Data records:
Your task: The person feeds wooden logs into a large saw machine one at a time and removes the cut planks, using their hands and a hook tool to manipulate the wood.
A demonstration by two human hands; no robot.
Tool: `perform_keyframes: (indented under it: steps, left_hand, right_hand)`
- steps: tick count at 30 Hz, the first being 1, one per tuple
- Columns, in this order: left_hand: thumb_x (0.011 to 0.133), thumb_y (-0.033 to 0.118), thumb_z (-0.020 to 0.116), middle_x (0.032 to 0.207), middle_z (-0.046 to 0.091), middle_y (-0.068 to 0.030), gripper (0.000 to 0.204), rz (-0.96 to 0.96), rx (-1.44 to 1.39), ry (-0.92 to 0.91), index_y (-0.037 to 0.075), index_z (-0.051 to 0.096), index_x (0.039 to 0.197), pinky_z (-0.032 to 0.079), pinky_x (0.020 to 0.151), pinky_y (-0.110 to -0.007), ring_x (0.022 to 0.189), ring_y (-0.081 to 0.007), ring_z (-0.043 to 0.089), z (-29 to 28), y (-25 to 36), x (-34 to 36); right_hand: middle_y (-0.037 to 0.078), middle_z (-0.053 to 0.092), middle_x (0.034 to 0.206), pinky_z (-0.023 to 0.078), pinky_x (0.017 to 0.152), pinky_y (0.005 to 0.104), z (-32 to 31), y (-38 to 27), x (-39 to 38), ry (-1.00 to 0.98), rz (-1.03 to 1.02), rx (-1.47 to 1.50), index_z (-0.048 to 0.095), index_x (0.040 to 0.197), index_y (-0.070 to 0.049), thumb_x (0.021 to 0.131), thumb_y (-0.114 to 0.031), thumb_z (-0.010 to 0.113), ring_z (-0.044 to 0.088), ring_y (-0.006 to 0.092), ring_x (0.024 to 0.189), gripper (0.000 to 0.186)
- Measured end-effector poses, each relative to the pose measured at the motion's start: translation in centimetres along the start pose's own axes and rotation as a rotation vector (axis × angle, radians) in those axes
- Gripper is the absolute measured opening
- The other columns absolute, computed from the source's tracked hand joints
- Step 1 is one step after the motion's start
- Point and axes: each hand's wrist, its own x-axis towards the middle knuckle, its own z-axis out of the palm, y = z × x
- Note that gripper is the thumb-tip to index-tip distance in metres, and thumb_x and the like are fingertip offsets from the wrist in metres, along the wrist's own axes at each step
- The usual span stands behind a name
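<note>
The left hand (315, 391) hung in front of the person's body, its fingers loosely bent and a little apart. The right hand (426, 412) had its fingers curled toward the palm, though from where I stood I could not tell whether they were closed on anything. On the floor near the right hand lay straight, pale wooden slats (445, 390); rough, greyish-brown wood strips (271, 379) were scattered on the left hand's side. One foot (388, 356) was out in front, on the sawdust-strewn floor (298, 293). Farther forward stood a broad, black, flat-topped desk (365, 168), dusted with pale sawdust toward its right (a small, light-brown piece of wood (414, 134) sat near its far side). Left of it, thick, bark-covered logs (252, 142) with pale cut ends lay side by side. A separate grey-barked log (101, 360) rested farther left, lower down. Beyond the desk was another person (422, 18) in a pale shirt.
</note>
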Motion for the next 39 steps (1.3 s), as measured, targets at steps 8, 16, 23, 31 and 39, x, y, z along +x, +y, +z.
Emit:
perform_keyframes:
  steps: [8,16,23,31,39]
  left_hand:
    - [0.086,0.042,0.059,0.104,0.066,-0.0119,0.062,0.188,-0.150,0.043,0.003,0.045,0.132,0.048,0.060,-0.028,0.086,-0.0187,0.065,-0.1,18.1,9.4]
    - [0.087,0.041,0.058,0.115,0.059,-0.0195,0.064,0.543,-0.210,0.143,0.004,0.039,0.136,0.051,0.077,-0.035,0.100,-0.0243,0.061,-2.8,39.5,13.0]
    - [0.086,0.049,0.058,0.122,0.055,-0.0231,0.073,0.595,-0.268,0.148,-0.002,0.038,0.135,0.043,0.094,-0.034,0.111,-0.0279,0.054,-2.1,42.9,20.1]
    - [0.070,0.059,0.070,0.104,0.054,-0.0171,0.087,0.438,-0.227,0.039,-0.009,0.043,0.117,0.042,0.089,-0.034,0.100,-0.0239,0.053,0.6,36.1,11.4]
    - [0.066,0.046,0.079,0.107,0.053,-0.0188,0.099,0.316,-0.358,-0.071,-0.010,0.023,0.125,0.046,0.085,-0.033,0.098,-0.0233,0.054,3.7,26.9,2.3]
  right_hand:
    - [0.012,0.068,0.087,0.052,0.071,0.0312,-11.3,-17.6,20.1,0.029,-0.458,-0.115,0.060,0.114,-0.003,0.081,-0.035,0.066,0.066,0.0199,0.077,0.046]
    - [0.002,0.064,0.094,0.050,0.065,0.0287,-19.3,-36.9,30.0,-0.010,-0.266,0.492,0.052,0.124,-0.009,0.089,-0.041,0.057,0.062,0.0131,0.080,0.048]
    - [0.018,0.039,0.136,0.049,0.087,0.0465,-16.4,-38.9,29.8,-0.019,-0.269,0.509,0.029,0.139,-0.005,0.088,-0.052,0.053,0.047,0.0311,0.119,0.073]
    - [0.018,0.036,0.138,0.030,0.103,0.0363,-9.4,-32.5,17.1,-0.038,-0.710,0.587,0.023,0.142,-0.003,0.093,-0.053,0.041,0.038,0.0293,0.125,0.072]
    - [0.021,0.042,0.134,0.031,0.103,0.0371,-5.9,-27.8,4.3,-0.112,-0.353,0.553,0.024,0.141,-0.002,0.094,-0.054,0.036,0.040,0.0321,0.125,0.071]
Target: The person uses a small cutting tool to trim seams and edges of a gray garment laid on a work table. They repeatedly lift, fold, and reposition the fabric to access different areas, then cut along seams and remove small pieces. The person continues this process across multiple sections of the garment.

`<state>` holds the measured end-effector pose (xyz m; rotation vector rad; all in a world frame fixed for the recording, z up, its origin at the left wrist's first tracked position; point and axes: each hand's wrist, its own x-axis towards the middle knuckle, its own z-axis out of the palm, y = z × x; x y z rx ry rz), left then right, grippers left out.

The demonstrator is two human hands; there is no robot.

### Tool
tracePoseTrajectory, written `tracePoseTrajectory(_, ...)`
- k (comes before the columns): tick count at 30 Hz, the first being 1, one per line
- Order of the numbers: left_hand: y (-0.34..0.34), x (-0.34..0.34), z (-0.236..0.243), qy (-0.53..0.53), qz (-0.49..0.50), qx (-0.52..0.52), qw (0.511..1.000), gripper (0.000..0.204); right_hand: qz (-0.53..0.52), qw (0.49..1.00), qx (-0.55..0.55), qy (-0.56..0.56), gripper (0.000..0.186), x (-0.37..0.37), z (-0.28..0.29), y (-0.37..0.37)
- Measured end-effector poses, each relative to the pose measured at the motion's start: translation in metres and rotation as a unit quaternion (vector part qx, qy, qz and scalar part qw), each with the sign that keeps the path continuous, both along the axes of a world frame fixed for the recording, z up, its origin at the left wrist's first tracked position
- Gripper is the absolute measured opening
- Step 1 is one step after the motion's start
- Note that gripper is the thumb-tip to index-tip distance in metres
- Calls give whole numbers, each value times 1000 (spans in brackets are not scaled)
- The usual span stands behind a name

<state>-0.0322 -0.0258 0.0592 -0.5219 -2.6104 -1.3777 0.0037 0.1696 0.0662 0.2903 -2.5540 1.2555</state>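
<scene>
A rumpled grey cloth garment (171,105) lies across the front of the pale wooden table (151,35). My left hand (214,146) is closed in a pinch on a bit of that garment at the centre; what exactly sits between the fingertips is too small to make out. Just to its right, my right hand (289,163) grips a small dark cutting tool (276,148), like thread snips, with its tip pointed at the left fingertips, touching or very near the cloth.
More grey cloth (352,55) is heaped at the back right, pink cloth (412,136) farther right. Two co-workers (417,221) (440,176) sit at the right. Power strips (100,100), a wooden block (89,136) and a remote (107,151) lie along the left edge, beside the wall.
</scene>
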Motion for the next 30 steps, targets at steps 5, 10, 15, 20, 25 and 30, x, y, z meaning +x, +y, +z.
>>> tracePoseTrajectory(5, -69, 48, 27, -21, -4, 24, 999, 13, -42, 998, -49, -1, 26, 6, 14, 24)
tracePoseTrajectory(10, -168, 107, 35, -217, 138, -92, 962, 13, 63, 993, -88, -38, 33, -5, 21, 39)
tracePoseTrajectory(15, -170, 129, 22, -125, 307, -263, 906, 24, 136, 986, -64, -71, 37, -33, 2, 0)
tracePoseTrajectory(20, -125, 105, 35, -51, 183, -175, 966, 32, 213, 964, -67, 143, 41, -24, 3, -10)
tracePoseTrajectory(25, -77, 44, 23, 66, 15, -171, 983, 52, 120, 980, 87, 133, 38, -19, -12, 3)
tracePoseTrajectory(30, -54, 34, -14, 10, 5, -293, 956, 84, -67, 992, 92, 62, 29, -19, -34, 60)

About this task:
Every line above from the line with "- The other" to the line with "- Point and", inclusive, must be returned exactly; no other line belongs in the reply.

Reply:
- The other columns absolute, computed from the source's tracked hand joints
- Step 1 is one step after the motion's start
- Point and axes: each hand's wrist, its own x-axis towards the middle knuckle, its own z-axis out of the palm, y = z × x

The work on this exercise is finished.